Recovery from his neck surgery in October 2008 was even easier than from his back surgery, Rick says.

“I was in the hospital probably less than 24 hours this time and then I went home and started the healing process,” he says.

He says the most amazing part of his recovery was the immediate disappearance of his headaches. Though they had felt like migraines, they were what are called cervicogenic headaches, caused by pressure in his neck.

“When I saw Dr. Cohen a week or 10 days after the surgery, I said, ‘I’m in a lot of pain still, but you know what?
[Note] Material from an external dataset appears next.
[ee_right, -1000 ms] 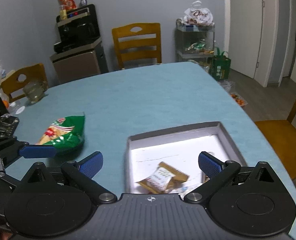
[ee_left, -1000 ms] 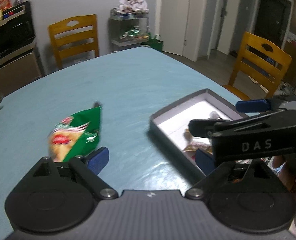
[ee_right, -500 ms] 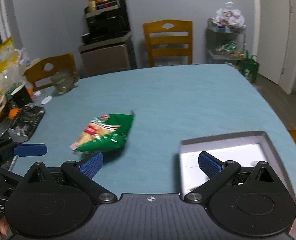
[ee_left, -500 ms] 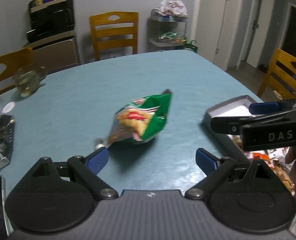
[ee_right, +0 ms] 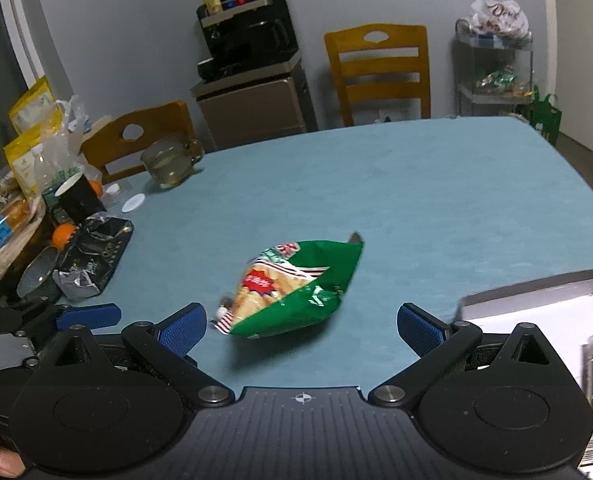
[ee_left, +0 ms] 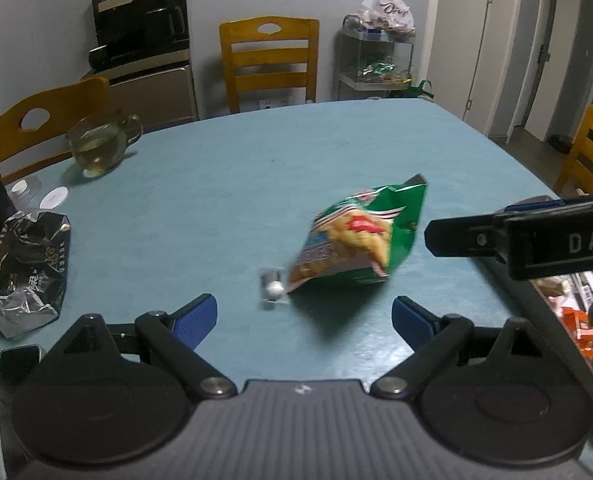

I haven’t had a headache yet.’”

Key to his recovery, he says, was following post-operative instructions, which included wearing an external bone stimulator around his neck that provided electromagnetic stimulation to promote bone growth in the area of the fusion.

“I did all the things that the doctor told me,” Rick says. “That’s the most important part: He told me what to do, and I did it.”

Today, Rick rarely has a headache and his neck pain is gone.

“It’s been a couple years of healing, but my neck is strong as ever,” he says.

Jots the Clown

He and his wife Monica opened their own clowning company, Circus Daze (www.circusdaze.com), in 2010. They have performed at corporate events for American Express and other companies, as well as at retirement homes and children’s birthday parties.

For a man who had terrible neck pain only a few years ago, it’s an amazing recovery.

“I feel like I’m in pretty darn good shape for a 49- year-old – bouncing around like a youngster right now,” Rick says. “I walk on stilts, I juggle, and I balance an eight-foot cane on my chin.”

Monica, who performs with him as Sonshyne the clown, watches in awe. “Every time I see him do that,” she says, “I remember when he couldn’t even move his neck at all.”